Operational signals that a component is a softening candidate
Type: note · Status: seedling
The bitter lesson boundary says some crystallised components are arithmetic (spec is the problem) and others are vision features (spec is a theory). That note offers heuristics ("prefer what over how"), but doesn't give testable signals for detecting vision-feature components in a running system. The signals below shift confidence — they detect badly-fitting theories, not the theory/spec distinction itself, since a well-regularised learned component can pass all five early signals yet still encode a theory that scale will supersede.

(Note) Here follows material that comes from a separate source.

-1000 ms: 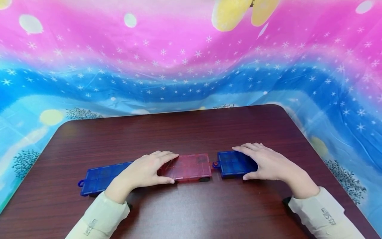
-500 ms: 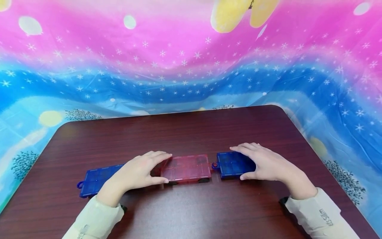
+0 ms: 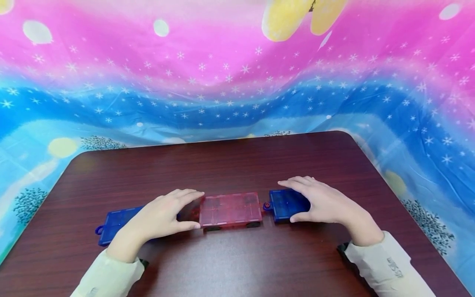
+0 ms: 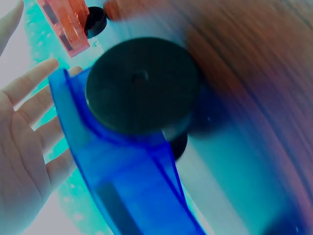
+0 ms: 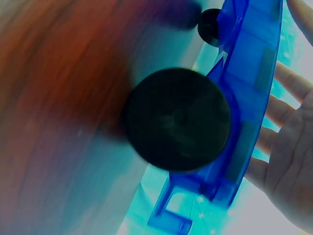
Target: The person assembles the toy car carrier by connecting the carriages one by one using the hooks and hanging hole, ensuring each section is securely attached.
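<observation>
Three see-through toy train cars with black wheels stand in a row on the table. The red car [image 3: 230,209] is in the middle, its right end by the coupling of the right blue car [image 3: 288,205]. My left hand [image 3: 159,216] spans over the left blue car [image 3: 120,222], covering its right part; its fingertips are near the red car's left end. My right hand [image 3: 326,204] arches over the right blue car, thumb in front, fingers behind. In the wrist views both palms face the cars with fairly straight fingers; whether they touch cannot be told.
The dark brown wood-grain table [image 3: 222,165] has rounded back corners. A pink and blue patterned cloth [image 3: 222,74] hangs behind it and down both sides. A loop coupling [image 3: 99,229] sticks out at the left blue car's outer end.
My left hand has slid left off the red car, baring its left end and front wheel. My right hand has also moved a little left over its blue car. The cars look almost still.
</observation>
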A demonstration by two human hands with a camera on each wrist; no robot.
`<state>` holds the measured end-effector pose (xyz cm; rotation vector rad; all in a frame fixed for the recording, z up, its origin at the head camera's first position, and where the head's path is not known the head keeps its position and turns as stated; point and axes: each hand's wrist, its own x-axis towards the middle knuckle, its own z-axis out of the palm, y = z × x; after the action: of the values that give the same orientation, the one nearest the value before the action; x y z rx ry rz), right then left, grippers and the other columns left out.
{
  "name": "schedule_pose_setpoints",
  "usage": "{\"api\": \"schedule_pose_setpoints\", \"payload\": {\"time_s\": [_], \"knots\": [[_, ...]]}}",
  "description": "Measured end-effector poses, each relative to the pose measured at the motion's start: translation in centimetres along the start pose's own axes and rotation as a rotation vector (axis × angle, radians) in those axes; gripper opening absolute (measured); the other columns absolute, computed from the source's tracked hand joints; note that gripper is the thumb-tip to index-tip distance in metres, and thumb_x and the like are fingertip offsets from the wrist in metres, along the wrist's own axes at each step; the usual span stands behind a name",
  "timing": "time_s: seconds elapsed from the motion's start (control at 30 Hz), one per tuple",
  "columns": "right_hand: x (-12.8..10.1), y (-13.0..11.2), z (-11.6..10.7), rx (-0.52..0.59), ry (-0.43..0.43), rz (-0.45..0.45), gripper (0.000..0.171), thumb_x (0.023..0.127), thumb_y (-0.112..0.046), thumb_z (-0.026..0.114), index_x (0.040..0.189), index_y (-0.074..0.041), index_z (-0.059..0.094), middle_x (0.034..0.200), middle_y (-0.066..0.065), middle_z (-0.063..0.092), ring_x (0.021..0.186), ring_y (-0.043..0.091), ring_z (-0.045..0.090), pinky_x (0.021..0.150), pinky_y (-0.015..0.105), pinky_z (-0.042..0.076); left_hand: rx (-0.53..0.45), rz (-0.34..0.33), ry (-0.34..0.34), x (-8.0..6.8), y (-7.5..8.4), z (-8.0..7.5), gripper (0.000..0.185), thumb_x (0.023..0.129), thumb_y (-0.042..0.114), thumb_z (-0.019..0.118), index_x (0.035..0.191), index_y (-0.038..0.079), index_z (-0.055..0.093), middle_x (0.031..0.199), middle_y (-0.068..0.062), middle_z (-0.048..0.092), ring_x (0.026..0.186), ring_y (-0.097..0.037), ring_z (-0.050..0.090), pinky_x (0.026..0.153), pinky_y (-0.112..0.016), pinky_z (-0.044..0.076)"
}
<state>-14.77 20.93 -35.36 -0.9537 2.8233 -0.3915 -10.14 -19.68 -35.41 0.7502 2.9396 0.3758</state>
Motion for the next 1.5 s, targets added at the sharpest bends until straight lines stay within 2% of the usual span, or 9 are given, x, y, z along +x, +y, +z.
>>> {"api": "schedule_pose_setpoints", "payload": {"time_s": [0.13, 0.5, 0.73, 0.93, 1.1, 1.27, 1.5], "knots": [[0.4, -0.3, 0.1, 0.011, -0.002, -0.015, 0.086, 0.069, -0.056, 0.073, 0.142, -0.037, 0.032, 0.141, -0.003, 0.042, 0.129, 0.024, 0.039, 0.101, 0.054, 0.035, -0.003, -0.007, 0.009, -0.5, -0.4, -0.3, 0.075, 0.076, 0.063, 0.062, 0.139, 0.028, 0.042, 0.137, 0.006, 0.048, 0.124, -0.017, 0.047, 0.094, -0.051, 0.043], [1.4, -1.5, 0.3, 0.037, -0.017, -0.042, 0.082, 0.072, -0.059, 0.068, 0.142, -0.036, 0.032, 0.141, -0.008, 0.04, 0.129, 0.019, 0.038, 0.1, 0.048, 0.039, 0.001, -0.025, 0.048, -2.0, -1.8, -1.0, 0.074, 0.075, 0.057, 0.066, 0.138, 0.025, 0.043, 0.135, 0.003, 0.049, 0.123, -0.019, 0.047, 0.094, -0.049, 0.044], [2.4, -2.4, 0.4, 0.058, -0.029, -0.065, 0.08, 0.074, -0.058, 0.067, 0.142, -0.038, 0.03, 0.143, -0.009, 0.038, 0.132, 0.018, 0.035, 0.103, 0.048, 0.037, 0.029, -0.04, 0.073, -2.8, -2.7, -1.4, 0.077, 0.074, 0.066, 0.061, 0.137, 0.025, 0.044, 0.133, 0.003, 0.051, 0.122, -0.02, 0.048, 0.092, -0.047, 0.045], [3.3, -3.3, 0.5, 0.062, -0.039, -0.088, 0.08, 0.073, -0.066, 0.061, 0.142, -0.038, 0.031, 0.143, -0.01, 0.037, 0.132, 0.017, 0.034, 0.103, 0.047, 0.037, 0.033, -0.071, 0.06, -3.5, -3.2, -2.1, 0.076, 0.074, 0.065, 0.061, 0.136, 0.025, 0.045, 0.133, 0.001, 0.051, 0.121, -0.022, 0.049, 0.091, -0.048, 0.045], [4.0, -3.9, 0.8, 0.065, -0.04, -0.099, 0.08, 0.073, -0.059, 0.067, 0.142, -0.037, 0.034, 0.143, -0.007, 0.039, 0.133, 0.018, 0.034, 0.104, 0.049, 0.035, 0.022, -0.094, 0.054, -4.1, -3.7, -2.7, 0.077, 0.074, 0.068, 0.058, 0.136, 0.023, 0.046, 0.134, -0.001, 0.05, 0.121, -0.025, 0.048, 0.089, -0.05, 0.046], [4.7, -4.5, 1.1, 0.058, -0.054, -0.116, 0.08, 0.073, -0.06, 0.067, 0.142, -0.037, 0.033, 0.143, -0.006, 0.039, 0.133, 0.02, 0.034, 0.106, 0.05, 0.032, 0.017, -0.128, 0.052, -5.0, -4.4, -3.2, 0.078, 0.074, 0.07, 0.055, 0.135, 0.021, 0.047, 0.133, -0.004, 0.05, 0.12, -0.027, 0.048, 0.089, -0.052, 0.045], [5.8, -5.4, 1.2, 0.036, -0.074, -0.146, 0.08, 0.073, -0.06, 0.067, 0.142, -0.037, 0.033, 0.143, -0.008, 0.038, 0.131, 0.016, 0.035, 0.103, 0.045, 0.037, 0.009, -0.177, 0.049, -5.8, -5.1, -3.5, 0.08, 0.073, 0.071, 0.055, 0.134, 0.019, 0.048, 0.133, -0.008, 0.05, 0.122, -0.031, 0.046, 0.09, -0.056, 0.042]]}}
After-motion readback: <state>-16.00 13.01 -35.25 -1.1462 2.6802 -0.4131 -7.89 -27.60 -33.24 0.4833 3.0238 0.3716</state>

Signals that a component encodes theory, not specification
Brittleness under paraphrase or reordering. If the component breaks when inputs are rephrased, reordered, or padded with irrelevant content, it's relying on surface patterns rather than capturing the underlying structure. Metamorphic tests can detect this systematically. Rabanser et al.'s agent reliability study operationalises a related signal as R_prompt — prompt robustness — and finds it is the key differentiator among robustness sub-dimensions: models handle genuine faults gracefully yet remain vulnerable to surface-level instruction rephrasings. The source doesn't connect this to the bitter lesson boundary, but we interpret the finding as evidence that paraphrase brittleness is a measurable and prevalent signal — exactly what you'd expect if many agent components encode theories about input format rather than specifications of meaning.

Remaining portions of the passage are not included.